- [Exercise description]
Tally the lines in the data below where the word "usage" appears, and give the tally alone.

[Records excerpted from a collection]
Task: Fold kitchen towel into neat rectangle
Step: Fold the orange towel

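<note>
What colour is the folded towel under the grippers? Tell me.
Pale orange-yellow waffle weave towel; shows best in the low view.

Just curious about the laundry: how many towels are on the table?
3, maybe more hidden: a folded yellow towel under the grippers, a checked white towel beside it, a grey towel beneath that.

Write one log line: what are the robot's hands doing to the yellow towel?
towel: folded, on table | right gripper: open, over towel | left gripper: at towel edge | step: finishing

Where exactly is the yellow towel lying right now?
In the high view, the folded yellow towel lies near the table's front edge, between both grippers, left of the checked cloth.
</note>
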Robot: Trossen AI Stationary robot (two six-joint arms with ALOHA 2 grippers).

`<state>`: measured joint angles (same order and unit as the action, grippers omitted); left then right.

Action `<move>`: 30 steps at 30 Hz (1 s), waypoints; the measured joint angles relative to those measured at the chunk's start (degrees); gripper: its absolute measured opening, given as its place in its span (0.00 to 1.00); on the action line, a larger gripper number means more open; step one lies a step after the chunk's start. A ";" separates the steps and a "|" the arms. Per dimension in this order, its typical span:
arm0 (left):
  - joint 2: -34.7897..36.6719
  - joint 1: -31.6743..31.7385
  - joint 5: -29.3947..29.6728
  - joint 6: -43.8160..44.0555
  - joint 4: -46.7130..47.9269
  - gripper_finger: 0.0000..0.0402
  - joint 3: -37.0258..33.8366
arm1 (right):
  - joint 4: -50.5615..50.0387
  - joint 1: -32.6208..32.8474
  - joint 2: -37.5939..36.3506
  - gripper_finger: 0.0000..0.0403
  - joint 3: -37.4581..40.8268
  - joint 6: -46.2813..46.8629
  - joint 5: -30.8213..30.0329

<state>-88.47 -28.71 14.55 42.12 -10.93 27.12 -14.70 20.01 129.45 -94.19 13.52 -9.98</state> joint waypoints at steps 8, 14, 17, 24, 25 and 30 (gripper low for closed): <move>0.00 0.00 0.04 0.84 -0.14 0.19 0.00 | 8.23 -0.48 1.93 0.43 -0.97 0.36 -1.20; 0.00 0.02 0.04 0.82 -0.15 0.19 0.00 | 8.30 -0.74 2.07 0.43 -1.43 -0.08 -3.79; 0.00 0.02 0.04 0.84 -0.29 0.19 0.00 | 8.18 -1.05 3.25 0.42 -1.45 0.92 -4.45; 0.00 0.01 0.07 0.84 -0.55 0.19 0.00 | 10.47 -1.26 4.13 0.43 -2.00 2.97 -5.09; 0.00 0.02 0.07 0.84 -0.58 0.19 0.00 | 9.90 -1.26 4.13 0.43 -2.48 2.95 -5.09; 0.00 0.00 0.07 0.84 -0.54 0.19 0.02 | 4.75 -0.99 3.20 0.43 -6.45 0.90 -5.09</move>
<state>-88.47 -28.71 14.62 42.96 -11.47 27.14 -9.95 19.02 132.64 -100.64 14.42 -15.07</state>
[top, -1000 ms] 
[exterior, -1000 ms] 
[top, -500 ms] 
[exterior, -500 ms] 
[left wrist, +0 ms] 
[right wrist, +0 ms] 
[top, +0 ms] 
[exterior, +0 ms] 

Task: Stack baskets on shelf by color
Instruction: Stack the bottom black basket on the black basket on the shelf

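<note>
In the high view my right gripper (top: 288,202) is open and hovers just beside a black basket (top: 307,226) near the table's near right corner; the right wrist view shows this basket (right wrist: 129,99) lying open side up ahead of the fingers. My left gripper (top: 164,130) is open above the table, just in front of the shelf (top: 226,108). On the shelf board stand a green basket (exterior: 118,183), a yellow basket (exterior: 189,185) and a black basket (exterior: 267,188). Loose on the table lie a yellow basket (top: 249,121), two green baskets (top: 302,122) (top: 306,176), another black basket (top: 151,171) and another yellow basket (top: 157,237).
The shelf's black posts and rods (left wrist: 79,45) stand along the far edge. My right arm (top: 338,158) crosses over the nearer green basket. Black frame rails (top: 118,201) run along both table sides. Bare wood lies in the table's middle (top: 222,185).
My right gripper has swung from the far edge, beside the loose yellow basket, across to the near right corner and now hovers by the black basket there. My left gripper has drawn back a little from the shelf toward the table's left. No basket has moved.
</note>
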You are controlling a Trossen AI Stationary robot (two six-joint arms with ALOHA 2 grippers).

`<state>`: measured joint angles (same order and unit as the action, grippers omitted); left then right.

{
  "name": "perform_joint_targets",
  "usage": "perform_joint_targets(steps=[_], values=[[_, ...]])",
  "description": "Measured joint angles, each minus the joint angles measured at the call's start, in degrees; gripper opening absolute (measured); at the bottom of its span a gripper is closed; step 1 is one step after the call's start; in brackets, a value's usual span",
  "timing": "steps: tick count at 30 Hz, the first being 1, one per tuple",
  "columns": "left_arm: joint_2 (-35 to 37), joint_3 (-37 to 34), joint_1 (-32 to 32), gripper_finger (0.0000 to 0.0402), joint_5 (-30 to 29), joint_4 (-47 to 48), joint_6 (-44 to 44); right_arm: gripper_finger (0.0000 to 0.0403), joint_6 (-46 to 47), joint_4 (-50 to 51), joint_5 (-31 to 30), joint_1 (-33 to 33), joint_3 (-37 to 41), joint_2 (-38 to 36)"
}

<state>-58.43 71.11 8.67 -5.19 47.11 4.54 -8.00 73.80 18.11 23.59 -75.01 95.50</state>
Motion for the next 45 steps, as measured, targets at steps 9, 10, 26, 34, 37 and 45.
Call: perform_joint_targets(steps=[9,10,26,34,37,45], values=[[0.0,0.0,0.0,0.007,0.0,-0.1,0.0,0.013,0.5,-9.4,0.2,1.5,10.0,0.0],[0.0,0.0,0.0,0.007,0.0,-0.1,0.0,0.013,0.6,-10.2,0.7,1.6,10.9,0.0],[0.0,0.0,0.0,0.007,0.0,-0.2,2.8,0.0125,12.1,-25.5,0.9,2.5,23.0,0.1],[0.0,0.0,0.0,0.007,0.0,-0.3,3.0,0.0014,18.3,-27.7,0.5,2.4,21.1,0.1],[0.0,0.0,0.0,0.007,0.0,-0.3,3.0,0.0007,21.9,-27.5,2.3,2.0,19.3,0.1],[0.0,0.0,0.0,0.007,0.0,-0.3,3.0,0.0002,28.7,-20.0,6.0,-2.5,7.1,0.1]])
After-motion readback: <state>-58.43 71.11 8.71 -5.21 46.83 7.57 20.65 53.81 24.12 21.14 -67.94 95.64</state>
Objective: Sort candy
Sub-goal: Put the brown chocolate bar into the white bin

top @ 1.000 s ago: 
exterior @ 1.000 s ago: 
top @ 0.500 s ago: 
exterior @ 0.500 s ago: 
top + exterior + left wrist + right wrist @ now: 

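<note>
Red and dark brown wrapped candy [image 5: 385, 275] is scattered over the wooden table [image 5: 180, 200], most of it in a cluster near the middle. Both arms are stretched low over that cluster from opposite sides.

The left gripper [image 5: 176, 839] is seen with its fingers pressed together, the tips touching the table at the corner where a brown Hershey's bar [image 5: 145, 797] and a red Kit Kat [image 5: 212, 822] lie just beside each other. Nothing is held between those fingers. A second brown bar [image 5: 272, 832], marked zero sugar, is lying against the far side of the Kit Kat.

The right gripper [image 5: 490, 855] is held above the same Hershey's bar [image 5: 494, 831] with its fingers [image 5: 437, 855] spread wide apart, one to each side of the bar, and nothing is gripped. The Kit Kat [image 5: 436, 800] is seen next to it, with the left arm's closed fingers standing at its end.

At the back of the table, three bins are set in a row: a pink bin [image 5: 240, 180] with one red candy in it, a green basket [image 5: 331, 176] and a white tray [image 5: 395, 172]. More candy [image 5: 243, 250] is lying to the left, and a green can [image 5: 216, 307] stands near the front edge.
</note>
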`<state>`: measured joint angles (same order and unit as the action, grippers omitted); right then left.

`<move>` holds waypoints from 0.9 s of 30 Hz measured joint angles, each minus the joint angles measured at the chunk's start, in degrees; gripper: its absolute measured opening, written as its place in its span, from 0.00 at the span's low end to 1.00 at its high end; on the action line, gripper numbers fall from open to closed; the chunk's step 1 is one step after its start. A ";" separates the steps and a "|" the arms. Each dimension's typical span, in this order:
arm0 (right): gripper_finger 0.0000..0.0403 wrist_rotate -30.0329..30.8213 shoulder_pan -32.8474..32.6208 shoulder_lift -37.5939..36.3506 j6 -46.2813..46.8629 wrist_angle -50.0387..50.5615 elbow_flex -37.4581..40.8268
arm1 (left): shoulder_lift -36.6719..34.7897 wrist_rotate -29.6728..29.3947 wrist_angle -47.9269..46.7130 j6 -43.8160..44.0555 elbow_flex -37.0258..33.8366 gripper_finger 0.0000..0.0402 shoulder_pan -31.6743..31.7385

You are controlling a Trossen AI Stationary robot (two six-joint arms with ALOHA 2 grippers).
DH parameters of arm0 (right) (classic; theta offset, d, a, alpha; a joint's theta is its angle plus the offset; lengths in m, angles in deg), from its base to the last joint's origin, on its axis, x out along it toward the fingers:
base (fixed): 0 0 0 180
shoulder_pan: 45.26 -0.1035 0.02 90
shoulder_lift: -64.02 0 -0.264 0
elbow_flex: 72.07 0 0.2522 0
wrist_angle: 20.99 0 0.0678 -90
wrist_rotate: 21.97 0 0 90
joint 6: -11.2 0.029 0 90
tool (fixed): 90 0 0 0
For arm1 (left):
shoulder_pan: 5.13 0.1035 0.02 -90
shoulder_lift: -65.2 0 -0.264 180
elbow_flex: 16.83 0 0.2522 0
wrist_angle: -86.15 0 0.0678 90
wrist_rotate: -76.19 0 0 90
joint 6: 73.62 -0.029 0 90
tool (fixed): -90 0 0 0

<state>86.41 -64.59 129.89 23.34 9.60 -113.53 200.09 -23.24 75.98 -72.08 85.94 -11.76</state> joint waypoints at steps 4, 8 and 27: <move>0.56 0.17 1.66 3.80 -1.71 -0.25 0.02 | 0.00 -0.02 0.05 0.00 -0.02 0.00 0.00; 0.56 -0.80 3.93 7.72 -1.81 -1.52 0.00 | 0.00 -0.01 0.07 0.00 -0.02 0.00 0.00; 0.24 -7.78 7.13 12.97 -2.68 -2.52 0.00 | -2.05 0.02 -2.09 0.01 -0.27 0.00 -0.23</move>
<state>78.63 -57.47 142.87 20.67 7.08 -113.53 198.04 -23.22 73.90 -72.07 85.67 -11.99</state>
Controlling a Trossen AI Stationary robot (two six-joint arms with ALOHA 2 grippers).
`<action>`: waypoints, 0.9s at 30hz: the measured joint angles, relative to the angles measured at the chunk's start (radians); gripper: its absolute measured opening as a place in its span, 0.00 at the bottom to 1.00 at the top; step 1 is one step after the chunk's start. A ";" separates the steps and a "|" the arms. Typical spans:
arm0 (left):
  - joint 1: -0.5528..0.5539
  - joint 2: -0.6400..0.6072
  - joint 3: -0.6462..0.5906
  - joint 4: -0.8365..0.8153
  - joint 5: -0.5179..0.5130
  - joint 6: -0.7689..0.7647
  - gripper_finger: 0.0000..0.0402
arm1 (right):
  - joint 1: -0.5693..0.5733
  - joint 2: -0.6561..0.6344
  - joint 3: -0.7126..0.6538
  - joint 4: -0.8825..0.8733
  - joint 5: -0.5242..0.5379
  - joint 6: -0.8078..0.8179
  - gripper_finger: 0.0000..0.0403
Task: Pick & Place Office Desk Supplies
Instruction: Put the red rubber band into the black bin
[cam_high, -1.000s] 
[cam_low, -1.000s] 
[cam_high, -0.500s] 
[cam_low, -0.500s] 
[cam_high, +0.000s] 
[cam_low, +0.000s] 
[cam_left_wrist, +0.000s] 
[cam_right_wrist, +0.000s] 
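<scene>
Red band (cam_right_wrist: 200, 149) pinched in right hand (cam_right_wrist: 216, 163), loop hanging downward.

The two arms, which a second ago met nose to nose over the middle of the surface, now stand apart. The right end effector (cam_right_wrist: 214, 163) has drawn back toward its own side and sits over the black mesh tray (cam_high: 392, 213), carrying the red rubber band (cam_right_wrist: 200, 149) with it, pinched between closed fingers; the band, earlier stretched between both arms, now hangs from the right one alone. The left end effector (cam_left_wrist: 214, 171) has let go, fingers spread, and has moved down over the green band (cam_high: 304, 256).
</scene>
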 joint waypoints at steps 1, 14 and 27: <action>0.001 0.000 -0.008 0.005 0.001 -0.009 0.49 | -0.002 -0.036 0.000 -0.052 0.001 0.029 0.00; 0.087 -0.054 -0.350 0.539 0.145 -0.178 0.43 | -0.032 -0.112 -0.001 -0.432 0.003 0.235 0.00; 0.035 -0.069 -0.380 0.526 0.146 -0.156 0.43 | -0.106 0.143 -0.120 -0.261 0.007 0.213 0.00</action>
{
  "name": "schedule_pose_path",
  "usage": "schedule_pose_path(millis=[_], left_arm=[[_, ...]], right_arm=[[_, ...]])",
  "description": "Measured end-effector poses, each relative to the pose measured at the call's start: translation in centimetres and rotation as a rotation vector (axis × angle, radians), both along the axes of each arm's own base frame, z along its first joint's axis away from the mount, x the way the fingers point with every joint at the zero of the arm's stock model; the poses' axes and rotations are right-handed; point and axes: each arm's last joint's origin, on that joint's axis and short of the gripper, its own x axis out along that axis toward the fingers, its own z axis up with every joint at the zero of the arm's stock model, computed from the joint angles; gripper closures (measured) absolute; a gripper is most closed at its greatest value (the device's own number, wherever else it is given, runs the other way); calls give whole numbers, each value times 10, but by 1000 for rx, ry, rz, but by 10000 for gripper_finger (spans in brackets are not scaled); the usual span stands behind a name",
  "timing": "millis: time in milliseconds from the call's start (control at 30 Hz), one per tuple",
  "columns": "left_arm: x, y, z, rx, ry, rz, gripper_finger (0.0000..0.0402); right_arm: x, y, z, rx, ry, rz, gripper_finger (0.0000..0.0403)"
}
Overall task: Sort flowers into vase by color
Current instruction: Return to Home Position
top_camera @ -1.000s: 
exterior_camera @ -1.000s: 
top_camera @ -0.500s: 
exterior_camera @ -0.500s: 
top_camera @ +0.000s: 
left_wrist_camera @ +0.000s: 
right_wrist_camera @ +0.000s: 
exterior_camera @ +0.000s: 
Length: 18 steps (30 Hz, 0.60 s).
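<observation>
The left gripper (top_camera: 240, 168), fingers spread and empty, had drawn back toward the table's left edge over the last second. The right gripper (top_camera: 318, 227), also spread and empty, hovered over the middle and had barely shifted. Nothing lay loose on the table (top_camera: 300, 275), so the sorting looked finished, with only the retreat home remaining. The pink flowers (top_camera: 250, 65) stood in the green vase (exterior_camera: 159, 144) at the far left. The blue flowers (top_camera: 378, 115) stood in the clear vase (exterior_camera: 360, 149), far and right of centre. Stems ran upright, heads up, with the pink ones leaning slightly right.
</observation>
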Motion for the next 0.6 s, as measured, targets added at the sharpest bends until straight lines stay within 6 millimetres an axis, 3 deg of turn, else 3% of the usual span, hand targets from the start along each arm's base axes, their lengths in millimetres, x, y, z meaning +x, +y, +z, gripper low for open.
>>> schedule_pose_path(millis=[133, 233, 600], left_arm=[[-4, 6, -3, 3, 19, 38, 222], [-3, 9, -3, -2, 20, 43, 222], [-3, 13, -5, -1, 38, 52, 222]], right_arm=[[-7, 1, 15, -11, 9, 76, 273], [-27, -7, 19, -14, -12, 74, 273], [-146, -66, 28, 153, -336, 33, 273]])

- [Written response]
2